Mouse is also likely to lead us in future to a more graph-based view of reference genomes. As there are inbred lines of mice, one can really talk about “individual” genomes in a solid way, knowing that others can ‘order up’ the same strain and work on them. Thomas Keane and colleagues have been building out the set of mouse strains beyond Black6, and doing increasingly independent assemblies, strain by strain. The resulting set of individual sequences absolutely shows the complex origin of laboratory mice; at any point, some mouse strains are as divergent as two species, and some are more like two individuals from a population. This complex web is best represented as a graph of sequences, rather than a set of edits from one reference, which is the current mode.
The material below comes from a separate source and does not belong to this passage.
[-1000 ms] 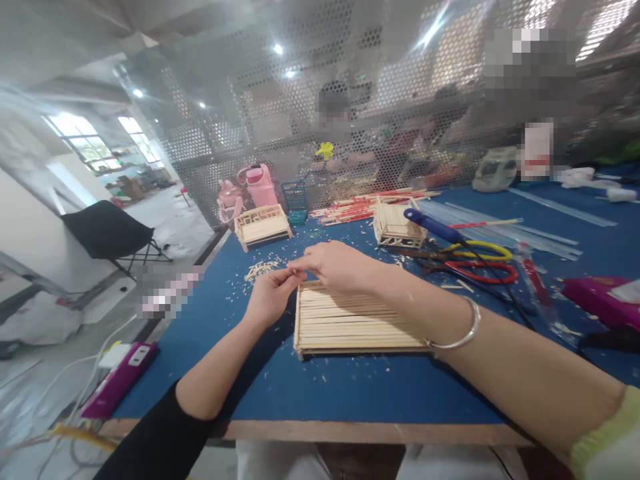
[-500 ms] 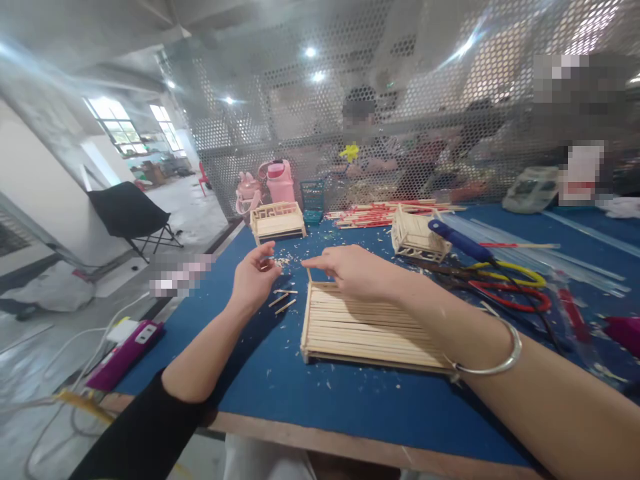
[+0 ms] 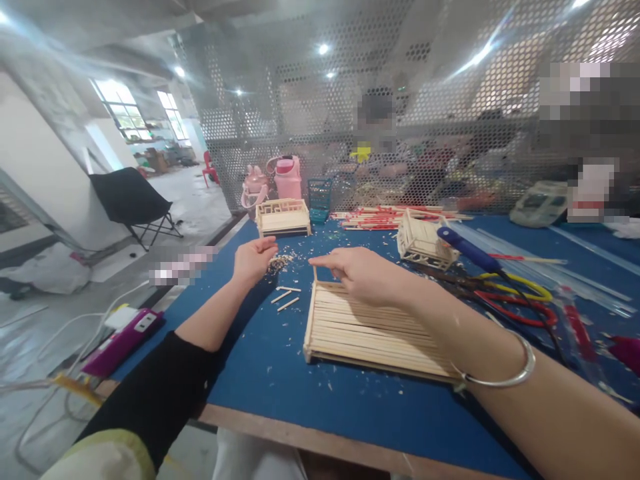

In 1787 Chobei Zenya (from Kyoto) wrote a book, “The Breeding of Curious Varieties of the Mouse”, which apparently had “recipes” for making particular coat colours for breeding strategies. There are far earlier documents from China on mouse strains, including the “waltzing” mouse (which we now know is a neurological condition). In some sense this is both the rootstock of this laboratory species and part of the motivation for and discovery of evolution and genetics (though Darwin spent more time looking at pigeons than mice).

Given the laboratory mouse’s flexible genetic manipulation, we will studying this species for at another 200 years.